Why do we do the things we do?
Over a decade in the making, this game-changing book is Robert Sapolsky’s genre-shattering attempt to answer that question as fully as perhaps only he could, looking at it from every angle. Sapolsky’s storytelling concept is delightful but it also has a powerful intrinsic logic: he starts by looking at the factors that bear on a person’s reaction in the precise moment a behavior occurs, and then hops back in time from there, in stages, ultimately ending up at the deep history of our species and its genetic inheritance.

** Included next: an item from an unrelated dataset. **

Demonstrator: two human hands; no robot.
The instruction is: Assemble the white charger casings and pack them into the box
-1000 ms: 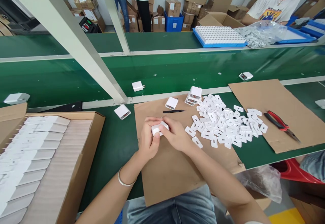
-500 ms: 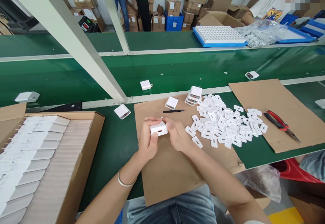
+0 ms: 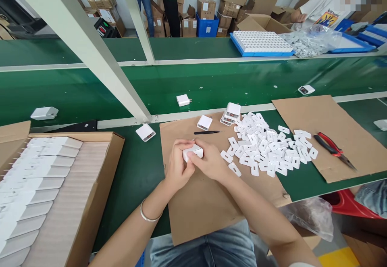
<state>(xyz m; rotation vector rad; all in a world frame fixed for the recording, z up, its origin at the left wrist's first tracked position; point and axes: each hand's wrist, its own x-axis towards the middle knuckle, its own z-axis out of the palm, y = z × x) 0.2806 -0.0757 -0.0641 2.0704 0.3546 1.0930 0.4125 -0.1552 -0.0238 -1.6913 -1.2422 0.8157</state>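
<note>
A white USB charger point(image 3: 193, 151) is gripped between both hands above the cardboard sheet point(image 3: 208, 206). Around its left side my left hand point(image 3: 177, 164) is closed. My right hand point(image 3: 210, 160) is closed on the right side, its thumb pressing on the front face and covering the port. Just behind the hands lies a pair of black tweezers point(image 3: 208, 132). A single charger point(image 3: 204, 122) and a small stack of chargers point(image 3: 231, 113) rest at the sheet's back edge. To the right spreads a heap of white slotted end plates point(image 3: 266, 146).
An open carton point(image 3: 102, 174) with rows of chargers stands at left. Red-handled pliers point(image 3: 335, 150) lie on a second cardboard sheet point(image 3: 305, 122). Several chargers, one of them a charger with prongs point(image 3: 183, 100), are on the green conveyor belt point(image 3: 242, 85). A slanted white post point(image 3: 90, 57) rises at left.
My right thumb has moved onto the charger's front face, hiding the port seen before. The charger has shifted slightly right. Chargers on the belt have moved to the right.
</note>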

Behave: The Biology of Humans at Our Best and Worst by Robert Sapolsky cheap now on Kindle
“Cheap now on Kindle” – I’ll say – $1.99! I’ve delightfully devoured everything written by Sapolsky, so of course I bought this. But my goodness, the hard copy is 800 pages long – and even if I wasn’t already currently reading five books in parallel, I doubt I’ll live long enough to ever again make it through an 800-page novel, uh I mean, non-fiction tome of this size.
Still, given the horror that is human Behav(ior) “at Our Best and Worst” – which I witness and feel overwhelmed by every single day – this is, for me anyway, a more suitable read than the last “excellent horror” book you recommended, “The Historian” by Elizabeth Kostova. Thank you very much, but there are limits even to my masochism.